Rush: Geddy Lee comenta faixa a faixa o clássico álbum "2112", de 1976
Por André Garcia
Postado em 31 de maio de 2022
O Rush surgiu com seu álbum de estreia, autointitulado, lançado em 1974. No ano seguinte, com Neil Peart assumindo a bateria (e as letras), a banda mergulhou no rock progressivo com "Caress of Steel". No entanto, o álbum não foi bem recebido e, por ter fracassado em vendas, quase acabou com a banda.
Foi apenas em 1976, com o lançamento de "2112", que o trio encontrou o reconhecimento e o sucesso comercial. Até hoje, é considerado por muitos fãs o trabalho que melhor representa a carreira do grupo.

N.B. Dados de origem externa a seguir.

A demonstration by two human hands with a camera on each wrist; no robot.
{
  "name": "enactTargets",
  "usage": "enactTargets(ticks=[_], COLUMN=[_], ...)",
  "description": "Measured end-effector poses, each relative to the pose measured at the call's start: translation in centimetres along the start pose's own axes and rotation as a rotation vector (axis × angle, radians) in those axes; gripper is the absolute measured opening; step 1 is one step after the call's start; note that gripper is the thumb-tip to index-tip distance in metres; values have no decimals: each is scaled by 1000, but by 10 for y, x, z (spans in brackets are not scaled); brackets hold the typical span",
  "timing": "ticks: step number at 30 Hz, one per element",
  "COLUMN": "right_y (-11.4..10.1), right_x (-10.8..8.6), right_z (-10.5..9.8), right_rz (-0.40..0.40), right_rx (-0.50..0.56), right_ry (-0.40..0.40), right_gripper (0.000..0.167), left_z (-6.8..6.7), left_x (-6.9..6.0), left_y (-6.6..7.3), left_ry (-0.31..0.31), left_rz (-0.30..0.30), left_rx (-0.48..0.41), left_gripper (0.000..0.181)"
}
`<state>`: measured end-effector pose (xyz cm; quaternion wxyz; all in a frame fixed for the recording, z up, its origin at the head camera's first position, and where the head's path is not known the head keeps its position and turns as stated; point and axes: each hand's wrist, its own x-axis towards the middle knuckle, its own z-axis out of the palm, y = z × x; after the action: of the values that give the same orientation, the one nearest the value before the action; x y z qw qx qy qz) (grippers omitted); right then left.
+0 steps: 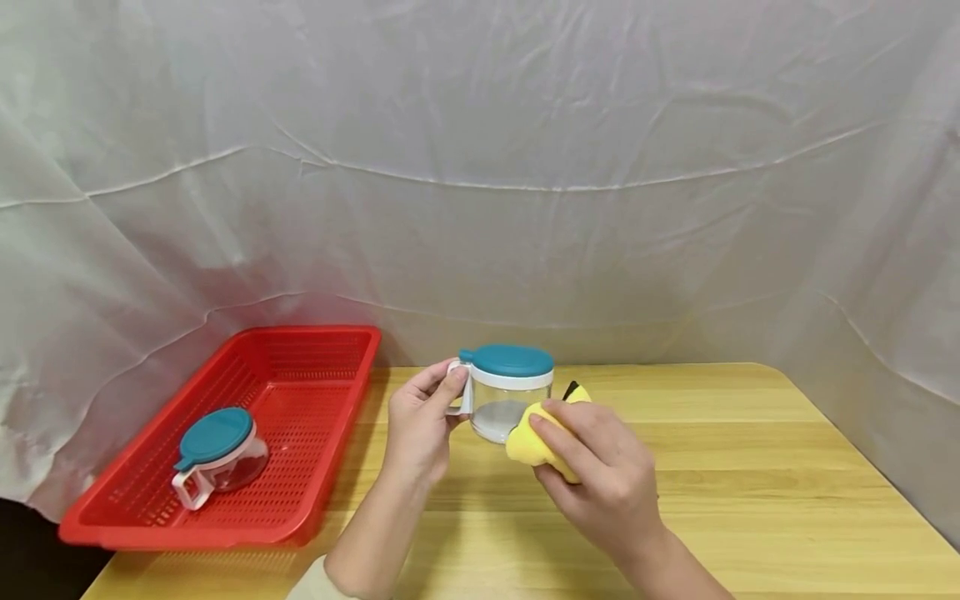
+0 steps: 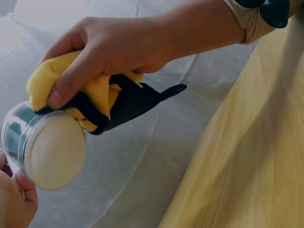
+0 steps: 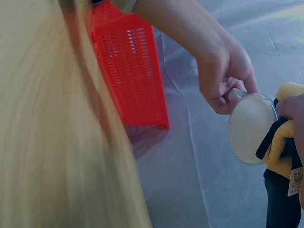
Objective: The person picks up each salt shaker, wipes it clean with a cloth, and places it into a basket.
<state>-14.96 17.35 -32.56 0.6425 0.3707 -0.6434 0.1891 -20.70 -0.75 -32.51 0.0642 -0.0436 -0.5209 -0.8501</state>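
A clear glass jar (image 1: 495, 417) with a teal lid (image 1: 513, 361) and a white handle (image 1: 459, 392) is held up above the table. My left hand (image 1: 423, 417) grips it by the handle. Against the jar's right side, my right hand (image 1: 600, 462) holds a bunched yellow and black cloth (image 1: 536, 442). The left wrist view shows the jar's round pale base (image 2: 56, 152) and a black loop on the cloth (image 2: 71, 85). In the right wrist view a white label (image 3: 295, 181) hangs from the cloth.
To the left stands a red perforated plastic basket (image 1: 318, 450). Inside lies a similar jar, tilted, with a teal lid (image 1: 216, 435) and a white handle. The wooden table (image 1: 750, 483) extends to the right, and a pale grey curtain (image 1: 480, 208) hangs behind.
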Motion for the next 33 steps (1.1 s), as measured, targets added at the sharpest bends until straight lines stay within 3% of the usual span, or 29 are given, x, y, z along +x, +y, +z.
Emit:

Em entrevista para a Music Radar em 2016, para comemorar 40 anos de seu lançamento, o baixista Geddy Lee deu uma entrevista onde comentou o álbum faixa a faixa. Ele começou comentando a faixa-título, que ocupa todo o primeiro lado do LP, é dividida em várias partes e conta uma história distópica de ficção científica. Sobre as demais músicas, ele comentou:
2. A Passage To Bangkok
Essa é basicamente uma música sobre fumar maconha! É catálogo de viagem com os lugares que cultivam as melhores ervas. É tipo um alívio cômico, de certa forma. Todo tipo de lugar é mencionado, partindo de Bogotá, na Colômbia, até Bangkok, Tailândia. Se já ganhou algum concurso? Eu não sei… mas naquela época o bagulho da Tailândia era bem popular [risos]!
3. The Twilight Zone
Nós escrevemos "The Twilight Zone" espontaneamente no estúdio pensando: 'Vamos colocar mais uma música no álbum!' Nós escrevemos ela porque éramos grandes fãs do programa de TV nos anos 60 — [cada episódio] sempre tinha circunstâncias bizarras e uma moral da história. 'Tenha cuidado com o que deseja', esse tipo de coisa. Então ela foi um tributo àquilo, e à criatividade da pessoa que escrevia aquele programa.
4. Lessons
Embora Neil escrevesse a maioria de nossas letras, eu e Alex [Lifeson] escrevemos a letra de uma única música de '2112'. 'Lessons' foi a única que eu e Alex compusemos toda a música a letra, o que era bem incomum para nós. Ela é um rock acústico/elétrico bem direto. Eu considero que o dever de um artista é absorver o máximo que puder das mais diversas fontes, e usar conforme sua intuição. É assim que se faz sua própria arte: sua intuição multiplicada por uma centena de influências.
5. Tears
Essa música marcou a primeira vez que usamos um mellotron. O responsável pela capa de todos os nossos discos se chama Hugh Syme, e é ele tocando mellotron aqui. "Tears" é uma balada romântica [feita] para dar ao álbum ainda mais variedade e profundidade. Mellotrons possuem uma sonoridade muito peculiar — eles soam meio eletrônico e, ao mesmo tempo, como cordas. Eles têm um som "resinado", que era bem legal e novo na época.
6. Something For Nothing
Esse foi nosso rock direto e reto, e é uma música sobre livre-arbítrio e tomada de decisões. Então, suponho que seja diferente do resto do lado 2 porque é uma música que combina com o primeiro lado. Combina muito mesmo, na verdade. Como era a última música do álbum, quisemos fazer aquilo. Conceitos assim são meio que ilimitados. Não há realmente pontos de referência, você pode fazer o que você quiser e do seu jeito. Não é realidade… porque a fantasia é o que quer que você queira fazer dela. É por isso que ela é tão útil como um veículo para se contar histórias, trilha sonora para qualquer coisa maluca que você inventar!